**EXERCISE OBJECTIVE:** Pull out all lines from the listing below in which the word "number" appears.
===== INFORMATION SHOWN
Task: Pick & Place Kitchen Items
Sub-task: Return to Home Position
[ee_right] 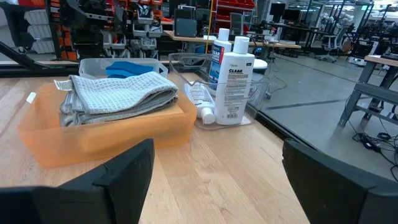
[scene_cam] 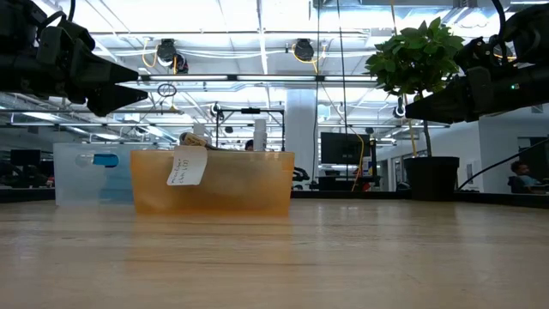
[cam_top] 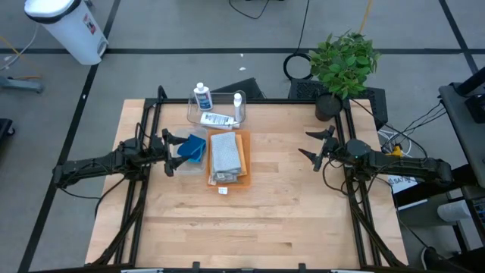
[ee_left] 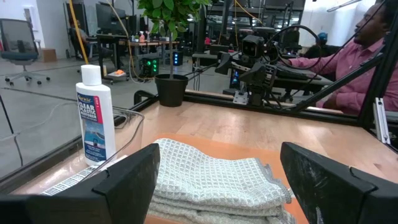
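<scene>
The left jaws hang wide apart and empty over the left of the tabletop (cam_top: 265, 227), just left of the blue sponges (cam_top: 195, 146); the right jaws, also apart and holding nothing, hover over the right side, well clear of the items; three white bottles (cam_top: 201, 98) are in the clear tub (cam_top: 223, 102) at the far edge, two upright, one lying; just nearer, a folded grey cloth (cam_top: 226, 154) lies in an orange bin (ee_right: 112, 137).
</scene>
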Controlling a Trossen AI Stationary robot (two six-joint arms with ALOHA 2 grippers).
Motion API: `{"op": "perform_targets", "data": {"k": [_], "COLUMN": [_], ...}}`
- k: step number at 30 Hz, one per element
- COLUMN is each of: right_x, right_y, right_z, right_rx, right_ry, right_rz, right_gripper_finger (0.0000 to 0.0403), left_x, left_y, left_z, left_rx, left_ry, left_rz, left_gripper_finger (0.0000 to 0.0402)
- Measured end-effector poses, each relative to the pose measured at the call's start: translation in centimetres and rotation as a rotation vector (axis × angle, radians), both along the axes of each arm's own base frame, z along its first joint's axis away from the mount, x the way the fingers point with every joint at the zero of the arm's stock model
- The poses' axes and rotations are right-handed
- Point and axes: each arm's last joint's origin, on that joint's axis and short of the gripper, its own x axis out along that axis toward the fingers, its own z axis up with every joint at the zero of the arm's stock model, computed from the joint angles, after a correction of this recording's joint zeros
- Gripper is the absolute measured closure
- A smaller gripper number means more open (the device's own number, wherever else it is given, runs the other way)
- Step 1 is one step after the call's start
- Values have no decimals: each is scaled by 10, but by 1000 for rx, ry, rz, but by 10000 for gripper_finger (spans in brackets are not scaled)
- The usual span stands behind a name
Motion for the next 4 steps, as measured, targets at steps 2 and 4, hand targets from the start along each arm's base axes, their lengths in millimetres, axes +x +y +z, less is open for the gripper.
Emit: {"op": "perform_targets", "data": {"k": [2, 4], "right_x": [0, 0], "right_y": [0, 0], "right_z": [0, 0], "right_rx": [0, 0], "right_ry": [0, 0], "right_rz": [0, 0], "right_gripper_finger": [80, 80], "left_x": [0, 0], "left_y": [0, 0], "left_z": [0, 0], "left_rx": [0, 0], "left_ry": [0, 0], "left_rz": [0, 0], "left_gripper_finger": [64, 64]}}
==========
**TASK ANSWER:**
- k: step number at 30 Hz, one per element
- A smaller gripper number means more open (the device's own number, wherever else it is given, runs the other way)

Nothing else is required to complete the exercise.